The Increase in Products Available in Private Markets in Cuba Contributed to Moderating Inflation in July

Olive oil, along with beer and chicken, is one of the foods most imported by MSMEs [micro, small and medium sized enterprises] (14ymedio)
14ymedio bigger14ymedio, Madrid, 21 August 2023 — Inflation continues to rise in Cuba according to official data, although its rise is moderate. In July, the consumer price index (CPI) increased by 1.06%, less than half of the previous month (2.46%) and the year-on-year variation was 41.7%, compared to 45% in June. In addition, for the first time in a long time, the increase in the price of food and non-alcoholic beverages is less than 1%.

Although many Cubans have claimed recently that the increase in MSME [micro, small and medium sized enterprises] offers was noticeable in containing prices, the data say a lot about the divorce between the official figures and the reality of citizens, who live permanently by resorting to an informal market in which food gets more expensive every day.

The rise in the price of beans is one of the most significant in July, with +7.2% for black beans and +8.4% for red. Along with malanga (4.9%) and eggs (1.8%), they are three foods whose prices are increasing, which is contained on this occasion (0.6%) thanks to the fall in the cost of white cheese (-4.5%) and pork (-0.5%). Poultry meat decreased by 3.8%, as did oil (-2.3%) and spaghetti (-1.8%).

Transport, in a vacation month, was once again one of the most expensive of the items that make up the statistical basket of goods and services. It rose by 3%, slightly less than in June (3.7%), but the price of intercity trips in various vehicles grows by more than 5%, followed by urban taxis and bicitaxis and intercity taxis with +4.9% and +3.8% respectively. Urban transport (by truck, jeep, cart or car) and buses also became more expensive, although less so, with an average of +2.7%.

Another area that has usually registered large increases is that of hotels and restaurants. In June, that sector increased its prices by 4.20%, but this July the increase is 1.8%, which still supposes a greater effort.

Sodas and snacks, at +2.4%, are the two products in that section that increased the most, while lunch and food increased 1.7% and takeout food a modest 0.7%. Beer attracts attention here, because it is the only food product that depreciates, by -0.6%. These figures make it clear that the most expensive foods are the national ones, while those imported by the MSMEs have lower prices.
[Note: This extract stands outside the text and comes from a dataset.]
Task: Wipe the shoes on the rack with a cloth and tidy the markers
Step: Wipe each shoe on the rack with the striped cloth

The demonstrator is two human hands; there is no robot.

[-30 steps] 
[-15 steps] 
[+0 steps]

Alcoholic beverages and tobacco repeat as the only sector in which prices have been constantly falling for months. The fall of 1.7% in July is one more that results in a year-on-year decrease of 20.7% in the prices of these products, highlighting cigarettes, which have lost a lot of value this year. In the month of July alone, the price was reduced by 2.56%, but the loss for previous months is 7%.

In the rest of the sectors, whose contribution to the CPI is less influential for Cubans, the increases in various goods and services (1.2%) and housing services (0.73%) stand out, as do recreation and culture (0.77%) and clothing and footwear (0.39%). While health (0.09%) and communications (0.04%) do not reach 0.1%, they are still increasing in price.

Official statistics show a current trend to contain the dizzying increases that Cubans have been suffering, especially in the last year when the year-on-year variation in food prices reached figures of more than 70%. Despite this, the collapse of the products offered in the legal market also explains why that sphere is becoming less and less useful for measuring the evolution of prices.

The American economist Steve Hanke, who calculates inflation with information from the informal market, placed Cuba’s annual rise in the CPI at 102% in his last balance sheet, at the beginning of August, much more than double the 44% reported by the Cuban government with the official data. In addition, the peso is, according to this specialist, the fourth worst currency in the world in terms of loss of purchasing power, behind only Zimbabwe, Venezuela and Syria. In his latest assessment, the professor of Applied Economics at Johns Hopkins University indicated that it has fallen more than 70% since January 1, 2022.